Bogart and his pants.
"How does the young gentleman reach his pockets, when he needs to get something from them or just when he needs to do a pose when he sees a young decent lady he wants to impress?" Big Gunnar said. He obviously was still concerned regarding the young gentleman. "He is stylish." I said again, "he maybe does not need to pose and maybe he has his things in his breast pockets?. Let us focus on our own walk and take in the beauty of the wood and threes here, they will soon be replaced by art and style." This was of course not the correct thing to say and I take full criticism for it.

A three.
Very normal three in Norway called gran. We were walking in a place called Ekeberg just outside of Oslo. I wanted to walk here because I had brought with me an article with information regarding a new sculpture park that is being placed there.

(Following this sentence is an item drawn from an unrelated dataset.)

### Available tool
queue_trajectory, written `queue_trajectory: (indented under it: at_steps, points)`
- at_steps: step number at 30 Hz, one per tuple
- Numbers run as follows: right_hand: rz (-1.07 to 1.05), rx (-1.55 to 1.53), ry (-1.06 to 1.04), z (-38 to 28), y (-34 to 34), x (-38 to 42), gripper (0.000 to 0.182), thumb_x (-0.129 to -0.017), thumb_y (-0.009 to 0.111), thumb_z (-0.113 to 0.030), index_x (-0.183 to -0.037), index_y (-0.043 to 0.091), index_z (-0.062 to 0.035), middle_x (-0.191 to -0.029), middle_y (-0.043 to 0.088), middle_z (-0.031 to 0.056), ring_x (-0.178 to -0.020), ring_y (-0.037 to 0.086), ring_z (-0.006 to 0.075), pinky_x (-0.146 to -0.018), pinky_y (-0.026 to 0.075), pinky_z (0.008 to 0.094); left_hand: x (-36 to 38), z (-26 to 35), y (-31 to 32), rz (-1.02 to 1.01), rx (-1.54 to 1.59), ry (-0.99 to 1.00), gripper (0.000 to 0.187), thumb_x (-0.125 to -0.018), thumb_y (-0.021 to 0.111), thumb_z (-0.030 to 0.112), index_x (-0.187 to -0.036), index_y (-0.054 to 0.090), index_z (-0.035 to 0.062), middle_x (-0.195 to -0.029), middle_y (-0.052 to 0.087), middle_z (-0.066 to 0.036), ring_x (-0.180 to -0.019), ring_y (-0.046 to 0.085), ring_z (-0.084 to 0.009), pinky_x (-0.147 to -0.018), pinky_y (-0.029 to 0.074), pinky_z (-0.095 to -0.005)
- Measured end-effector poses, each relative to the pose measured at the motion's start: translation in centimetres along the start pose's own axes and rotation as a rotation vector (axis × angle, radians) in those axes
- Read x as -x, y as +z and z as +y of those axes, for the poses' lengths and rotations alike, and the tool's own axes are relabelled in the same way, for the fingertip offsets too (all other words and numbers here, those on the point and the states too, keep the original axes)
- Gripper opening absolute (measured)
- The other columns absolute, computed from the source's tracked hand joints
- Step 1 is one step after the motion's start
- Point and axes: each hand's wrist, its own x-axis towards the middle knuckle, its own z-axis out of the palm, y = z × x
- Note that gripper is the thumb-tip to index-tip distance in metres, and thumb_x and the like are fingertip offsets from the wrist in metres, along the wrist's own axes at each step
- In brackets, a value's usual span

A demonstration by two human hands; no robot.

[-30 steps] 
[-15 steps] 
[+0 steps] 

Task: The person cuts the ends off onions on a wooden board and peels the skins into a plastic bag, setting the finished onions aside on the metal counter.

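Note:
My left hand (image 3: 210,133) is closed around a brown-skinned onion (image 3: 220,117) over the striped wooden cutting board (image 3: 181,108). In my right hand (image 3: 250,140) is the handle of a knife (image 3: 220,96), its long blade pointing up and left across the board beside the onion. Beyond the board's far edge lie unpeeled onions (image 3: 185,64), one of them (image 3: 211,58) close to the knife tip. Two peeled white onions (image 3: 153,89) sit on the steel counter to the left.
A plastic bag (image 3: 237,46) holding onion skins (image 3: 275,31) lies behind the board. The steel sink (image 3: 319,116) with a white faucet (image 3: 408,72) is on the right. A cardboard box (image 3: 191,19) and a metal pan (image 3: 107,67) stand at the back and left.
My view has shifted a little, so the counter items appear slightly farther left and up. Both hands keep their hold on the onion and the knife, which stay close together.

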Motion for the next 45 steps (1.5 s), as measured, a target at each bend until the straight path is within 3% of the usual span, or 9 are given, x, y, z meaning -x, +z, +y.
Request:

Style and art or maybe just one of the sculptures.
"What is that?" Big Gunnar asked me when I showed him one of the pictures of the sculptures bought for the park. "Please do not show me the rest of the pictures, let us just look at the threes and listen to the birds and pretend we did not know about this." "He who does this towards the forest must really hate threes and green places." He continued. "No, I just think he loves himself more." I said.

We decided to not have coffee at the sculpture owners restaurant, but instead continue the walk among the soon to change forest.

"I bet you he wears modern stylish pants." Big Gunnars said. "Maybe at home but not on pictures I have seen." I answered. "We are probably nevertheless not the group meant to understand and therefor not the ones to appreciate any of this." I said. "To cut down threes for such is nothing more than promoting vandalism for his restaurant, if he wanted them so much and claims he wants to share them he could have placed them on his parking lot or maybe at Henie Onstad art centre." Big Gunnar just answered.

I agree with Big Gunnar on this, the legacy of this man will not be what he believes he has bought.
Take a stroll in a forest and help stylish people if they need assistance because of their stylishness, and have a really nice week! Forgive any seriousness and remember personal opinions are personal even when they are 100% right.
F.W.G

Wednesday, November 30, 2011

An Echo Of Morphic Resonance Through Retirement Walls ?

Hello Understanding Internet People!

This is about Albert and Rupert because of suspenders.

Suspenders is a great invention to keep the trousers up. The first "modern" types of suspenders is credited to the probably brilliant mind of Mr. Albert Thurston, he introduced them approximately in the year 1822, but they have in some way or the other existed almost in 300 years.

Suspenders.
Big Gunnar wanted to be in the picture because it is his supenders. "You can see they are adjusted for a person with good posture. Almost the same good posture as famous movie big screen actor John Wayne." Big Gunnar said to me when we took the picture.

Good posture famous movie big screen actor John Wayne with suspenders.
There is no arguing with Big Gunnar regarding John Wayne having great posture. If he is wearing Albert Thurstons brand of suspenders I do not know, but they are clearly of the modern type.

"You know, old man, it is strange, we are experiencing an almost morphic resonance here at the retirement home regarding the use and wear of suspenders." Big Gunnar said to me, and continued: "I mean we almost simultaneously discover their use and greatness without talking with each other or actually paying attention to each individually style here, but suddenly almost everybody wears it." Big Gunnar is talking about Rupert Sheldrakes theory of memory in nature. The idea of an almost telepathy like interconnection between organisms and of collective memories within species.

Mr. Rupert Sheldrake.
He is probably thinking about his theories.

Mr. Rupert Sheldrake was once stabbed with a knife in the leg by a Japanese Mr. Kazuki Hirano, during a lecture he gave in New Mexico because Mr. Kazuki claimed Mr. Rupert was using mind control techniques on him. I am thinking there is something wrong with the theory of Mr. Kazuki. If Mr. Rupert were using mind control techniques on him, the last thing he would have made Mr. Kazuki do would probably have been making him stab his own leg? Mr. Ruperts theory on morphic resonance is nevertheless very interesting.

Mr. Kazuki Hirano.
I guess the picture was taken after the stabbing of Ruperts leg. I hope both gentlemen are doing well now and that they can continue the rest of their lives without any more drama or stabbing.

"Do you think me winning the bluetooth competition and then having to eat more pie as the winner has made me fat?"
"No of course not Big Gunnar, you are as athletic as you always have been."
( Sorry, I was interrupted by Big Gunnar, as a gentleman he is sometimes concerned with how he looks.)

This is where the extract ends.